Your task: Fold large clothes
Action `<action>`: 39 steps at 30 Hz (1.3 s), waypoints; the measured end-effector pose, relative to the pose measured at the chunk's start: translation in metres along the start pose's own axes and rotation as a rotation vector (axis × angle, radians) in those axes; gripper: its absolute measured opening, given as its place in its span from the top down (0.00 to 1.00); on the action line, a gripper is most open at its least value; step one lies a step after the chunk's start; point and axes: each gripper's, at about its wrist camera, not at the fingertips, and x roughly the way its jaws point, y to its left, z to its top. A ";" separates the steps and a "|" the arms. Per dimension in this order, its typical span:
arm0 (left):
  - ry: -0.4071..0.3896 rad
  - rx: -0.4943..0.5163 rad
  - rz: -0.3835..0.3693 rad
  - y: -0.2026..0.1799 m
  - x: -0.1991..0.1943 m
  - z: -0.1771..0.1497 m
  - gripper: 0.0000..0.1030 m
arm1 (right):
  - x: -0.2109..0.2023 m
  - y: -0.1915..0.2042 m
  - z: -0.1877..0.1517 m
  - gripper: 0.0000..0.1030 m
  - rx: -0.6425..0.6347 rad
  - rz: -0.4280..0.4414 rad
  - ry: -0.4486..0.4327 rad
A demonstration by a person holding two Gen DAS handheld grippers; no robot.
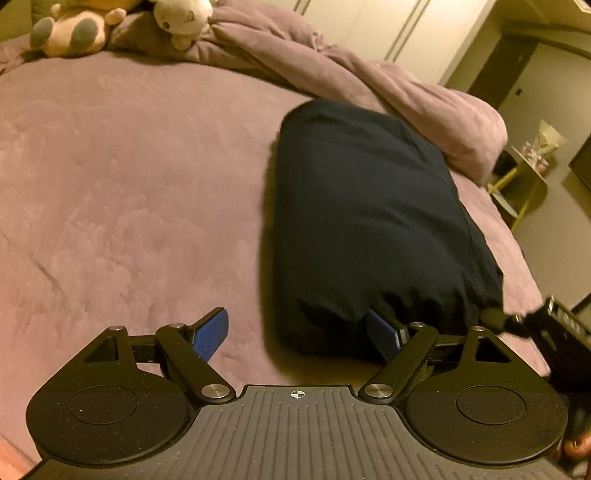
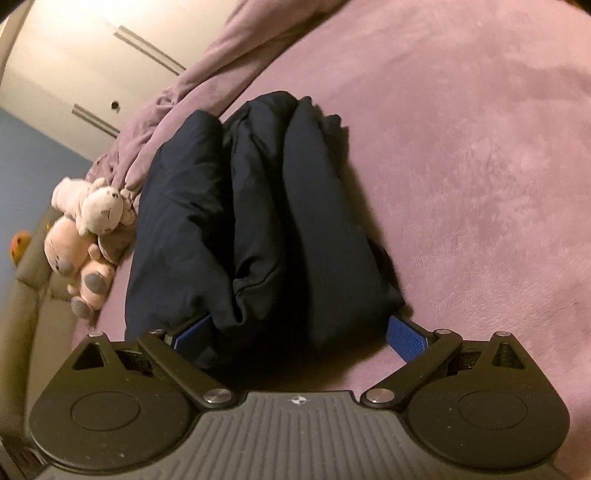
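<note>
A dark navy padded garment (image 1: 369, 221) lies folded into a thick bundle on the purple bed (image 1: 129, 184). My left gripper (image 1: 299, 332) is open at the bundle's near left corner. Its right blue finger (image 1: 384, 334) is tucked under the fabric edge and its left finger (image 1: 210, 332) is over bare bedspread. In the right wrist view the same bundle (image 2: 258, 221) shows three stacked folds. My right gripper (image 2: 299, 332) is open wide, with its blue fingers (image 2: 408, 338) on either side of the bundle's near end. The right gripper also shows in the left wrist view (image 1: 554, 321).
A crumpled purple duvet (image 1: 332, 66) lies along the far side of the bed. Plush toys (image 1: 122, 26) sit at the head, also seen in the right wrist view (image 2: 88, 229). A yellow side table (image 1: 524, 184) stands past the bed's right edge. White wardrobe doors (image 2: 92, 55) stand behind.
</note>
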 end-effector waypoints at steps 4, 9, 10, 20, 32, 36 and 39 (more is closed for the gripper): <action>0.055 0.019 0.036 -0.005 0.000 -0.009 0.17 | 0.007 0.008 0.005 0.05 -0.068 -0.064 -0.011; 0.056 0.067 0.046 -0.013 -0.016 -0.018 0.15 | 0.002 0.033 0.002 0.04 -0.263 -0.181 -0.067; 0.050 0.081 0.053 -0.014 -0.021 -0.021 0.13 | -0.002 0.038 -0.001 0.04 -0.289 -0.201 -0.065; 0.121 0.122 0.165 -0.016 -0.029 -0.043 0.06 | -0.053 0.065 -0.063 0.04 -0.454 -0.406 0.028; 0.081 0.167 0.246 -0.033 -0.052 -0.028 0.06 | -0.076 0.104 -0.073 0.04 -0.587 -0.475 0.000; 0.075 0.181 0.246 -0.039 -0.055 -0.020 0.06 | -0.080 0.107 -0.068 0.04 -0.567 -0.484 -0.007; 0.078 0.196 0.249 -0.045 -0.054 -0.016 0.06 | -0.084 0.110 -0.065 0.04 -0.557 -0.478 -0.015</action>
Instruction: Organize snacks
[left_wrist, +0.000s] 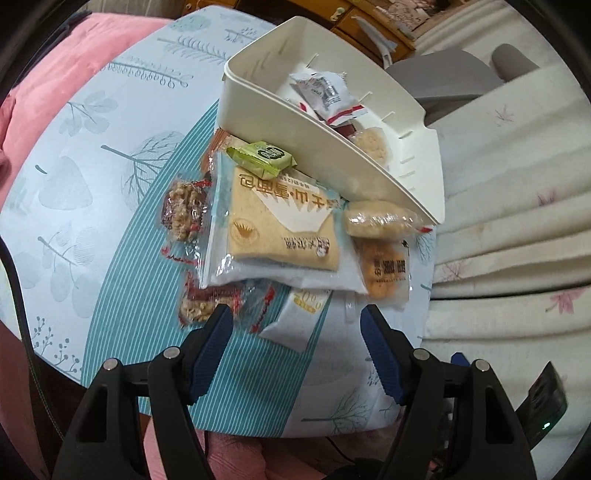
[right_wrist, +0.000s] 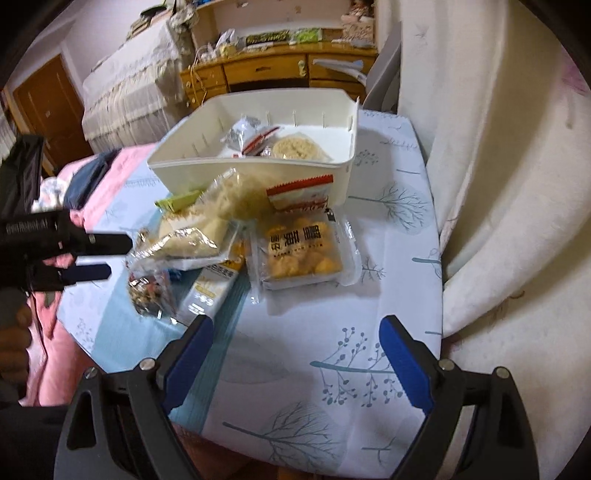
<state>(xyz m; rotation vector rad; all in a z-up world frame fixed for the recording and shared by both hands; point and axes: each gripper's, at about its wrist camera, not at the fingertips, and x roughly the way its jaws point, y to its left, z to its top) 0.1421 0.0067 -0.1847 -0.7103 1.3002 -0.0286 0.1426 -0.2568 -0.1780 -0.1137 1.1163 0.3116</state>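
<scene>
1. Both sets of fingers are spread wide with nothing between them: the left gripper hangs over the near end of the snack pile, and the right gripper is over bare tablecloth a bit right of the pile.
2. Biggest thing is the white bin, sitting at the far side of the table. It already has a few wrapped snacks inside, so I'd say the sorting is partway done.
3. Next is the big bread packet, lying on top of the heap just in front of the bin.
4. Yellow cookie pack lies flat beside it, touching the pile and closest to the right gripper.
5. Smaller stuff: two nut bars, a white sachet right under the left gripper, and a little green packet up against the bin wall.
6. Step in hand looks like reaching in for the next pick. My guess: the left one needs to drop onto that sachet and pinch only it, since its far end is tucked under the bread packet.
</scene>
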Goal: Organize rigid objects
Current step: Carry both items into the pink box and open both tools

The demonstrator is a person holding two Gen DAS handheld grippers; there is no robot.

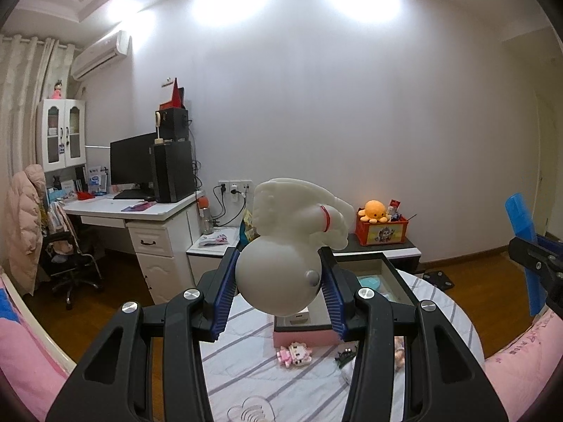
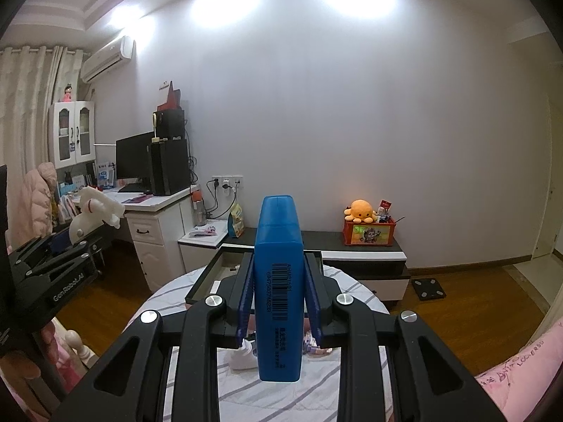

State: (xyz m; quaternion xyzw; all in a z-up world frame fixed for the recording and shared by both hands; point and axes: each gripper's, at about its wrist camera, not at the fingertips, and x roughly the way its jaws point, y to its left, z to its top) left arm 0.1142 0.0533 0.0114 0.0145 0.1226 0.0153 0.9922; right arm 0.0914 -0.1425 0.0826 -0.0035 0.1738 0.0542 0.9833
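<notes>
Above the striped bed cover [image 1: 246, 362], both task things are carried in the air rather than resting anywhere. A white figurine [image 1: 288, 246] is clamped in the left hand-held gripper [image 1: 279, 283], whose pads press on its round base; its long axis runs away from the camera and up to the right, the narrower winged end with a red band pointing toward the far wall. A blue rectangular case [image 2: 279, 281] is gripped by its narrow sides in the right hand-held gripper [image 2: 279, 299] — its long axis lies along the fingers, the capped end pointing forward and up, the barcoded face toward the camera. An open dark-rimmed box [image 1: 390, 267] lies on the bed just ahead of and below both held things, its opening upward. From the right wrist view the box [image 2: 211, 274] sits directly beyond the case, so the right hand is judged the nearer — a forward, downward move would seem to be called for.
</notes>
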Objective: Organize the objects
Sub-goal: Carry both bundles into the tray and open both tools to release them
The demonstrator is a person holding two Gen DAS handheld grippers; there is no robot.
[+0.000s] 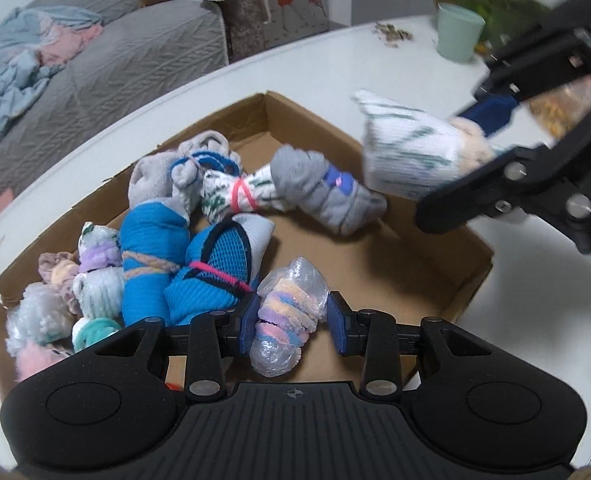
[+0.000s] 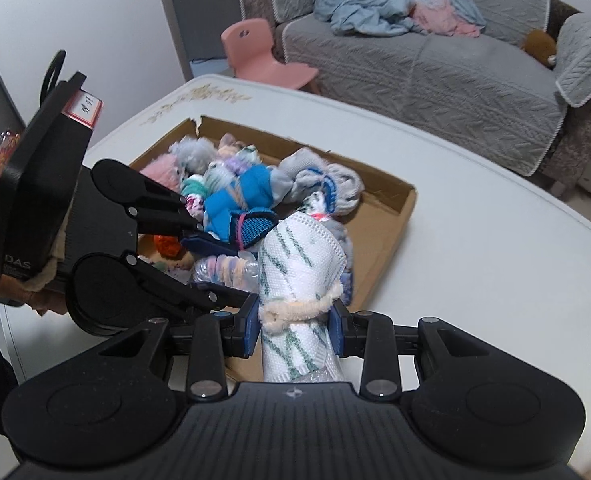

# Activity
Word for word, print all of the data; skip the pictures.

# Exercise result
Your task: Fold large clothes
Action `<action>`: 39 steps at 30 Hz (1.3 s), waypoints; the measured end-effector pose, relative to the pose measured at the chunk's start: translation in metres along the start pose's own axes and rotation as a rotation vector (axis × angle, radians) in those axes; gripper: its absolute measured opening, given as its place in its span from the top down (0.00 to 1.00); on the action line, a gripper is most open at its least value; step one lies a step after the chunk's start; point and axes: each gripper's, at about its wrist camera, not at the fingertips, and x roughly the way its jaws point, y to its left, z to its top. A ";" separates the steps and a "|" the arms. Per dimension in this order, its typical span:
arm0 (left):
  - ry: -0.4071..0.3896 rad
  - rx: -0.4943..0.5163 rad
  - rz: -0.3835..0.3693 rad
  - y: -0.2026..0.1799 m
  - x: -0.1991..0.1943 m
  - z: -0.1771..0.1497 m
  - gripper: 0.0000..0.1030 m
arm1 (right):
  - x: -0.2109..0.2023 m
  - y: -0.1915..0.2042 m
  - z: -0.1877..0.1517 m
  - gripper: 0.0000..0.1030 m
  - rx: -0.6425..0.6347 rad
  - rz: -0.4280..0.4414 rad
  - ry: -0.4486..0.4327 rad
A demonstration by a person holding two Gen DAS handheld grippers; no robot.
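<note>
A dark navy padded garment (image 1: 369, 221) lies folded into a thick bundle on the purple bed (image 1: 129, 184). My left gripper (image 1: 299, 332) is open at the bundle's near left corner. Its right blue finger (image 1: 384, 334) is tucked under the fabric edge and its left finger (image 1: 210, 332) is over bare bedspread. In the right wrist view the same bundle (image 2: 258, 221) shows three stacked folds. My right gripper (image 2: 299, 332) is open wide, with its blue fingers (image 2: 408, 338) on either side of the bundle's near end. The right gripper also shows in the left wrist view (image 1: 554, 321).
A crumpled purple duvet (image 1: 332, 66) lies along the far side of the bed. Plush toys (image 1: 122, 26) sit at the head, also seen in the right wrist view (image 2: 88, 229). A yellow side table (image 1: 524, 184) stands past the bed's right edge. White wardrobe doors (image 2: 92, 55) stand behind.
</note>
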 end-effector waypoints at steps 4, 9, 10, 20, 32, 36 and 39 (more is closed for the gripper): <action>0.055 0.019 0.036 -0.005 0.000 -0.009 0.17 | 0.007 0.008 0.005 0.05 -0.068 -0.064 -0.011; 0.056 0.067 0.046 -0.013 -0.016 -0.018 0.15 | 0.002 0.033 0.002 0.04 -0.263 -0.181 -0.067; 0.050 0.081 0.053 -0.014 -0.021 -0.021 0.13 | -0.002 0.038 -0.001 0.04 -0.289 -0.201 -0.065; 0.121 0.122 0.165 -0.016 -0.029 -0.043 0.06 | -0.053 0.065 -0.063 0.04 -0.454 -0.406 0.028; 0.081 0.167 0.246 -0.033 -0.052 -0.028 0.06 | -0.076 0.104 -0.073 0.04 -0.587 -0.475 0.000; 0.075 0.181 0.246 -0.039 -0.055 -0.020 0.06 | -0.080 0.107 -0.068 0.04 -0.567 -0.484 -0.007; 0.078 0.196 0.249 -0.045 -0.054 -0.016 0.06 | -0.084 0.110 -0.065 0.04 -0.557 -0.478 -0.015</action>
Instruction: Organize snacks
[left_wrist, +0.000s] 
[right_wrist, +0.000s] 
<state>(xyz m; rotation vector rad; all in a z-up world frame fixed for the recording and shared by both hands; point and axes: each gripper's, at about its wrist camera, not at the fingertips, and x roughly the way its jaws point, y to its left, z to its top) 0.1421 0.0067 -0.1847 -0.7103 1.3002 -0.0286 0.1426 -0.2568 -0.1780 -0.1137 1.1163 0.3116</state>
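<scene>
1. Both sets of fingers are spread wide with nothing between them: the left gripper hangs over the near end of the snack pile, and the right gripper is over bare tablecloth a bit right of the pile.
2. Biggest thing is the white bin, sitting at the far side of the table. It already has a few wrapped snacks inside, so I'd say the sorting is partway done.
3. Next is the big bread packet, lying on top of the heap just in front of the bin.
4. Yellow cookie pack lies flat beside it, touching the pile and closest to the right gripper.
5. Smaller stuff: two nut bars, a white sachet right under the left gripper, and a little green packet up against the bin wall.
6. Step in hand looks like reaching in for the next pick. My guess: the left one needs to drop onto that sachet and pinch only it, since its far end is tucked under the bread packet.
</scene>
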Goal: Organize rigid objects
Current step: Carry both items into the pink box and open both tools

The demonstrator is a person holding two Gen DAS handheld grippers; there is no robot.


State: (xyz m; quaternion xyzw; all in a z-up world frame fixed for the recording and shared by both hands; point and axes: each gripper's, at about its wrist camera, not at the fingertips, and x roughly the way its jaws point, y to its left, z to its top) left arm 0.1142 0.0533 0.0114 0.0145 0.1226 0.0153 0.9922; right arm 0.0914 -0.1425 0.0826 -0.0035 0.1738 0.0542 0.9833
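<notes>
Above the striped bed cover [image 1: 246, 362], both task things are carried in the air rather than resting anywhere. A white figurine [image 1: 288, 246] is clamped in the left hand-held gripper [image 1: 279, 283], whose pads press on its round base; its long axis runs away from the camera and up to the right, the narrower winged end with a red band pointing toward the far wall. A blue rectangular case [image 2: 279, 281] is gripped by its narrow sides in the right hand-held gripper [image 2: 279, 299] — its long axis lies along the fingers, the capped end pointing forward and up, the barcoded face toward the camera. An open dark-rimmed box [image 1: 390, 267] lies on the bed just ahead of and below both held things, its opening upward. From the right wrist view the box [image 2: 211, 274] sits directly beyond the case, so the right hand is judged the nearer — a forward, downward move would seem to be called for.
</notes>
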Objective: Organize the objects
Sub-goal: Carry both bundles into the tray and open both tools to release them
The demonstrator is a person holding two Gen DAS handheld grippers; there is no robot.
[+0.000s] 
[+0.000s] 

Nothing else is needed, and the exercise is over.